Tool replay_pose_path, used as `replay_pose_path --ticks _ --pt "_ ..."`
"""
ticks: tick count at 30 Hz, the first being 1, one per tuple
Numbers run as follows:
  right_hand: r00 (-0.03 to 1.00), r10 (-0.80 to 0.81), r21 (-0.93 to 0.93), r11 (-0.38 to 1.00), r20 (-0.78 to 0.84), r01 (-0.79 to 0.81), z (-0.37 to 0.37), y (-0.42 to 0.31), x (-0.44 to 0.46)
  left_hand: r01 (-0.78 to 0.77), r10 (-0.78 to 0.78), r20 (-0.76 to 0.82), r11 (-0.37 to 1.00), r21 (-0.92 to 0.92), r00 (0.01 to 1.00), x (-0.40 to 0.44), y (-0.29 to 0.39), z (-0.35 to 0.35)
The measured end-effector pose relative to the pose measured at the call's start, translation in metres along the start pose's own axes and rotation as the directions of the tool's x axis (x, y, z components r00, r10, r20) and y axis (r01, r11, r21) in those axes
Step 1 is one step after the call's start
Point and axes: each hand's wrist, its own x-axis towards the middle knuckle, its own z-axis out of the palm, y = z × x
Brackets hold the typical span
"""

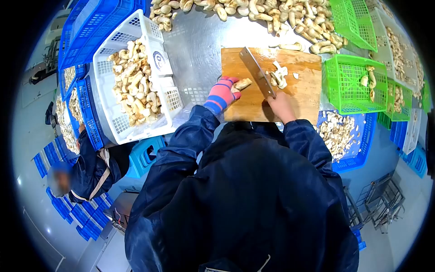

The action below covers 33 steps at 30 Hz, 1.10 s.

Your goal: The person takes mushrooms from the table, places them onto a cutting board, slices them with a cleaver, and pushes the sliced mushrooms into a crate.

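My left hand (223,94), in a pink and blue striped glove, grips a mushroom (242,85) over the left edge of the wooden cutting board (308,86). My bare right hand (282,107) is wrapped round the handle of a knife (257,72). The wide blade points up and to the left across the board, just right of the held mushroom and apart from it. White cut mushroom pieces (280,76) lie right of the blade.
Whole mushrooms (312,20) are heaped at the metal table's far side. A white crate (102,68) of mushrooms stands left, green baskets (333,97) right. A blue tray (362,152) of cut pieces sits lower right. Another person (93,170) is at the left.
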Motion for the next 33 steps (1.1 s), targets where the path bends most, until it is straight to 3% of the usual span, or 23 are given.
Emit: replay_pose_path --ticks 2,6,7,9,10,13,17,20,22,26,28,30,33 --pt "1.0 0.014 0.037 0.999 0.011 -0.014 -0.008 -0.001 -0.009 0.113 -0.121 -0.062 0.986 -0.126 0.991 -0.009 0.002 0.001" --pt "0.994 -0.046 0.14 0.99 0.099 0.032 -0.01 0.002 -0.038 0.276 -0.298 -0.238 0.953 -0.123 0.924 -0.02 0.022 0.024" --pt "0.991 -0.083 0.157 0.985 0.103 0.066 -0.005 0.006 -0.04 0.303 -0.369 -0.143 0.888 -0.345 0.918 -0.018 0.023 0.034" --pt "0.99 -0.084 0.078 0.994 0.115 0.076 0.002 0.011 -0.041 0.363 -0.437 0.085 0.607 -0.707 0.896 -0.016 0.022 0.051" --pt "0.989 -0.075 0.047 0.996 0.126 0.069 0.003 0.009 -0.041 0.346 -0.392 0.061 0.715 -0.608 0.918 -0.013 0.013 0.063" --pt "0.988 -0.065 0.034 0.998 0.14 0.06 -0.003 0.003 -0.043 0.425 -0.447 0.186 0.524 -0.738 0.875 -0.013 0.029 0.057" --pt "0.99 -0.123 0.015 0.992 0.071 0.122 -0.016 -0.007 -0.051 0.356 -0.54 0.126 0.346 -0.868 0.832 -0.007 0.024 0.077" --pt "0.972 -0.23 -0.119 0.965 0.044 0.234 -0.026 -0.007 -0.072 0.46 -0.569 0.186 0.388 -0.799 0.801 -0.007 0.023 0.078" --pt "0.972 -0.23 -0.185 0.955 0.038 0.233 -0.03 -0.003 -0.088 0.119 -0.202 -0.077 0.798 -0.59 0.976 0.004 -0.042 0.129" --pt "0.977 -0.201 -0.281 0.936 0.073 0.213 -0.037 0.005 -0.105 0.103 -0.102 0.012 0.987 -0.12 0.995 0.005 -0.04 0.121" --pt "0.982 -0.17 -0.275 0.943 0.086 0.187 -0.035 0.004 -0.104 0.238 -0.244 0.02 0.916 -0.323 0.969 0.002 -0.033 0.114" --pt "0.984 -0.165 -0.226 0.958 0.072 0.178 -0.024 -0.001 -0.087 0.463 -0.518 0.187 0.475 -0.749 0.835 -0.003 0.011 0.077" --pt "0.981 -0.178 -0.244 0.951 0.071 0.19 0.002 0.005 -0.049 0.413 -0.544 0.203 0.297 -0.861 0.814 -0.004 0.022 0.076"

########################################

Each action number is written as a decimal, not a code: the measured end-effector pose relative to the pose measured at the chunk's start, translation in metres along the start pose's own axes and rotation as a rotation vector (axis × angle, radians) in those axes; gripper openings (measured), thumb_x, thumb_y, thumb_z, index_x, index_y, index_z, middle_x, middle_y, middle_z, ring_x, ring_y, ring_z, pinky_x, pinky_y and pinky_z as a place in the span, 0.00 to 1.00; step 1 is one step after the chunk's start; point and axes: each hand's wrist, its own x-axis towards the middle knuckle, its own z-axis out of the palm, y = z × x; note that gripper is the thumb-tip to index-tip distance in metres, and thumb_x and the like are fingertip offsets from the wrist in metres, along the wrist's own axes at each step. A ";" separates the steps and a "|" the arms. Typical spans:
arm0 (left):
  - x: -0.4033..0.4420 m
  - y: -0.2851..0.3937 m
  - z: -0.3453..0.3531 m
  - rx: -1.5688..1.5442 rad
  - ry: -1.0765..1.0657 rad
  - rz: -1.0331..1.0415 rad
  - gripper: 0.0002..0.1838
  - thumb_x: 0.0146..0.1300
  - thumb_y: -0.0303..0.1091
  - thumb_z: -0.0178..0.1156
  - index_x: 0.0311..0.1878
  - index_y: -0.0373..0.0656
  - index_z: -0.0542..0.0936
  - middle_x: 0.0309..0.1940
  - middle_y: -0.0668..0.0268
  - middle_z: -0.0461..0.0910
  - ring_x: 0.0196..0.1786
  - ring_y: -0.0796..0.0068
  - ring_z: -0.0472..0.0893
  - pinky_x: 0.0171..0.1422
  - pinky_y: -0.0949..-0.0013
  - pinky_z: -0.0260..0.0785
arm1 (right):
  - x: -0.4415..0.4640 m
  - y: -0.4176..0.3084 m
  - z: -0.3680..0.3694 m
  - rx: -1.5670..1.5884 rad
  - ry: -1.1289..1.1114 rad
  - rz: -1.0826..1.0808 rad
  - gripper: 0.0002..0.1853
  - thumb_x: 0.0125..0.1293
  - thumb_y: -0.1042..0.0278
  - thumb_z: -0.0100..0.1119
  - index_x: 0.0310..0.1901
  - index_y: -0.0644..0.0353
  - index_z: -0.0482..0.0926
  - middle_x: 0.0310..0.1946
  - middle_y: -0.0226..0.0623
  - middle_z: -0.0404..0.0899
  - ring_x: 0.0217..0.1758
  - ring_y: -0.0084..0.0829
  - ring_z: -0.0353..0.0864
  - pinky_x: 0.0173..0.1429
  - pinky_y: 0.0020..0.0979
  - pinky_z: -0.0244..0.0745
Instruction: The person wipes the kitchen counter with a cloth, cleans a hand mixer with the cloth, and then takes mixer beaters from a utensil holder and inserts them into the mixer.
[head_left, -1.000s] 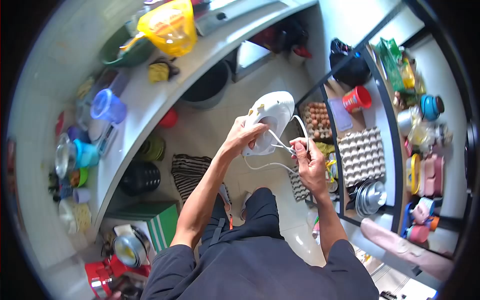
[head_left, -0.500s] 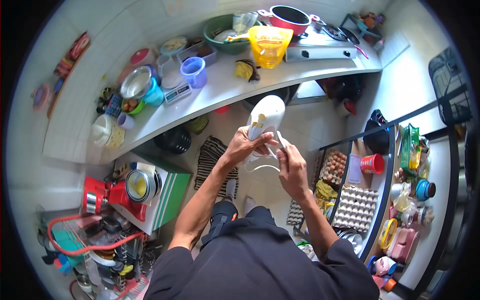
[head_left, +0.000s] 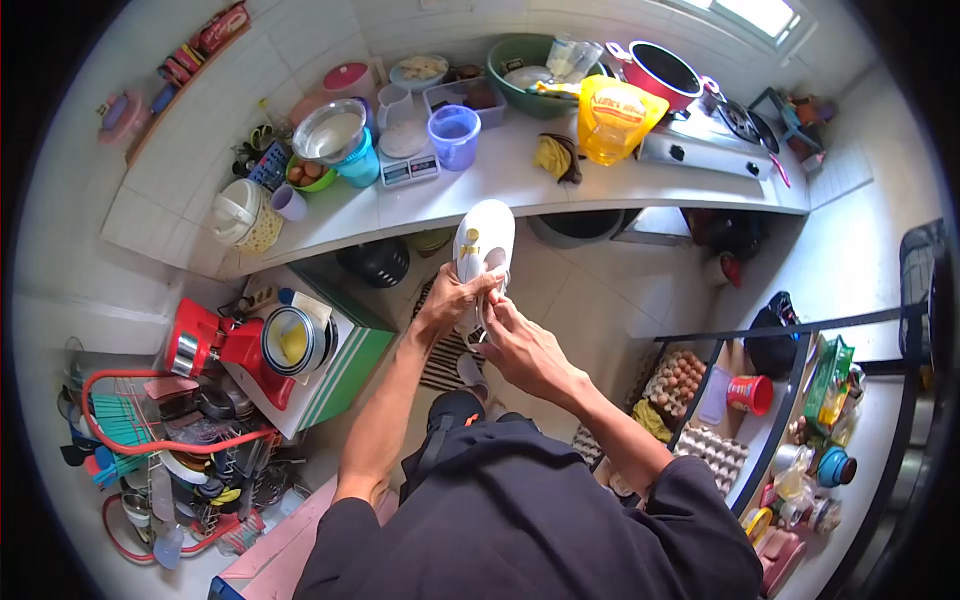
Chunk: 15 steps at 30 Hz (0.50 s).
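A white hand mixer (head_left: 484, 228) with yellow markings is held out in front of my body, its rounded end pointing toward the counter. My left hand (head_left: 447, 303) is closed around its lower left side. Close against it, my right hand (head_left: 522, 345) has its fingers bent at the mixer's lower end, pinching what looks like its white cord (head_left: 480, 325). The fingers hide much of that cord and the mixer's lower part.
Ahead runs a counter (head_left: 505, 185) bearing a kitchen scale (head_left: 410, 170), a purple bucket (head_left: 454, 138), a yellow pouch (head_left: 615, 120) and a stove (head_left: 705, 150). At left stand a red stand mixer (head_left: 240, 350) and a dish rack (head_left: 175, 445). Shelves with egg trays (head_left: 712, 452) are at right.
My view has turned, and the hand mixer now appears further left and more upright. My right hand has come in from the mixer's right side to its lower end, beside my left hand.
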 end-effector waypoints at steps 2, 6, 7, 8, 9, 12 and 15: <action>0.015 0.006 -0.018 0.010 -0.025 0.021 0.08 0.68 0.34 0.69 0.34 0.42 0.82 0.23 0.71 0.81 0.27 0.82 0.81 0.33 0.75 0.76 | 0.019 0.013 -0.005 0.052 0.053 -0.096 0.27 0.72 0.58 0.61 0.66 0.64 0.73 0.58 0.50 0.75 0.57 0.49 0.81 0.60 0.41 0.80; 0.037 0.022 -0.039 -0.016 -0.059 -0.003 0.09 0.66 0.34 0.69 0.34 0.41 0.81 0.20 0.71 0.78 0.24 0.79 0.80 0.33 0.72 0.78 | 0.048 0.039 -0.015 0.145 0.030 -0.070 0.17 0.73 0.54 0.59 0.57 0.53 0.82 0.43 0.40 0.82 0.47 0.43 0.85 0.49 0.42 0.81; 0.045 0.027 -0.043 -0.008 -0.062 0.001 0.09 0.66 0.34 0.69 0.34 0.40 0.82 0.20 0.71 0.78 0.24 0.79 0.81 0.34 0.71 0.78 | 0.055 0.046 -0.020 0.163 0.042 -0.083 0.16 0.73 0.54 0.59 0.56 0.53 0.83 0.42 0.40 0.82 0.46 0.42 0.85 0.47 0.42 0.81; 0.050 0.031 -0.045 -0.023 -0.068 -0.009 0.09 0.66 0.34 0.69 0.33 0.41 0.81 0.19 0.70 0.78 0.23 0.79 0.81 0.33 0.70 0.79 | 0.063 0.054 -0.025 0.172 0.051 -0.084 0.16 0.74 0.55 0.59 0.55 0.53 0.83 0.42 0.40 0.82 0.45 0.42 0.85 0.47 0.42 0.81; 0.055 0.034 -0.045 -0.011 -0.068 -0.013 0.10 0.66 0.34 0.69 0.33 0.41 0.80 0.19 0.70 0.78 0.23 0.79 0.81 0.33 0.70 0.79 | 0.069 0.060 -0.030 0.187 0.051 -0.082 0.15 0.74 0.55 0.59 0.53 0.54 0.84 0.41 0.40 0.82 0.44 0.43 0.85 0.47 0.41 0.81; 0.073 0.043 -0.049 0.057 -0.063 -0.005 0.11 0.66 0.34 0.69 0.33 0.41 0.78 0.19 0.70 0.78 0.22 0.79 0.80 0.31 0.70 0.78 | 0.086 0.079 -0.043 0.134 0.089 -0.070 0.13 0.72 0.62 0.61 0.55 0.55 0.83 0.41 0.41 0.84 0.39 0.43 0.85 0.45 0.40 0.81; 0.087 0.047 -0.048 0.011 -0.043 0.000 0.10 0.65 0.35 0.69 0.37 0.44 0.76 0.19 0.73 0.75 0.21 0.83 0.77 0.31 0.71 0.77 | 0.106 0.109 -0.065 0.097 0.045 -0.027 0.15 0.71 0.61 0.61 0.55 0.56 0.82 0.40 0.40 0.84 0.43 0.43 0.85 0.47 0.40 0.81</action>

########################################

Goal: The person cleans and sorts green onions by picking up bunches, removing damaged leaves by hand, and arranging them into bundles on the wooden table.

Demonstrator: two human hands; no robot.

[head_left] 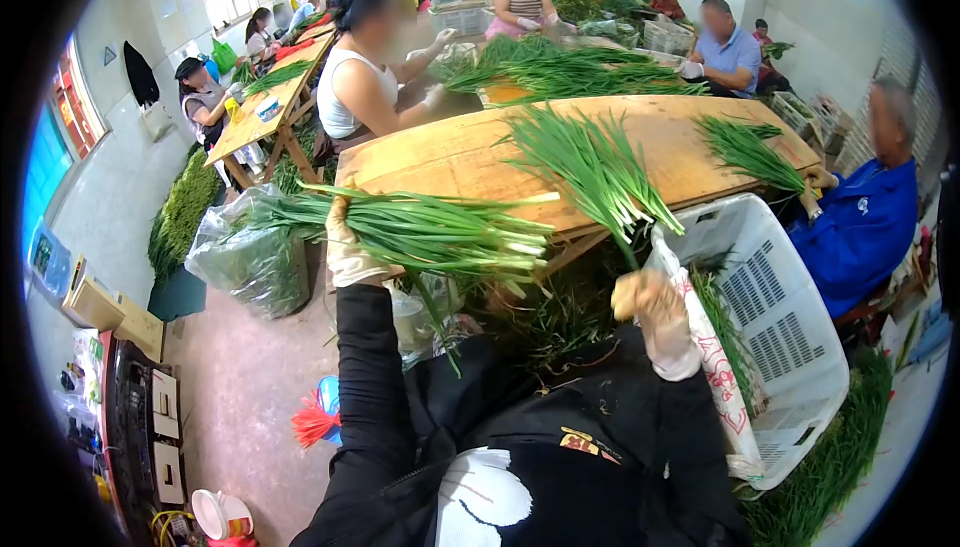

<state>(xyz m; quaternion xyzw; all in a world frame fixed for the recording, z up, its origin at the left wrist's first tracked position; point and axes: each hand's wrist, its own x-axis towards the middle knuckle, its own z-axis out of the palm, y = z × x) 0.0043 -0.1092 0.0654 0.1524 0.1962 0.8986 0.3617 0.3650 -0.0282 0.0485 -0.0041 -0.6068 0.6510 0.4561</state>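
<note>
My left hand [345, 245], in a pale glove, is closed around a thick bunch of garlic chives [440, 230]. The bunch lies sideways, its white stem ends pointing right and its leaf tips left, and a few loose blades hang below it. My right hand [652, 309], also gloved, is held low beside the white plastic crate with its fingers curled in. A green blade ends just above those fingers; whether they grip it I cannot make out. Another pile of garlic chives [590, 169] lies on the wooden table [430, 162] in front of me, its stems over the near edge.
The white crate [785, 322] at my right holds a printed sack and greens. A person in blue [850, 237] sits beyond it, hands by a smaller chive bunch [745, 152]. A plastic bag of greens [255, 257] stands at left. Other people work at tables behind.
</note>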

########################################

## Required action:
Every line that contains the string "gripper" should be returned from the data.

## Result of this task:
Each action number is written as a decimal, not a code: the measured end-effector pose relative to the pose measured at the chunk's start, translation in metres along the start pose's own axes and rotation as a rotation vector (axis × angle, radians) in those axes; gripper openings (measured), thumb_x, thumb_y, thumb_z, index_x, index_y, index_z, middle_x, middle_y, middle_z, ring_x, ring_y, ring_z, pinky_x, pinky_y and pinky_z as a place in the span, 0.00 to 1.00; step 1 is one step after the chunk's start; point and axes: each hand's wrist, its own x-axis towards the middle knuckle, its own z-axis out of the palm, y = z × x; note that gripper is the thumb-tip to index-tip distance in metres, and thumb_x and the like are fingertip offsets from the wrist in metres, along the wrist's own axes at each step. A ";" separates the steps and a "|" the arms. Typical spans:
  - gripper: 0.0002..0.1838
  - gripper: 0.0002..0.1853

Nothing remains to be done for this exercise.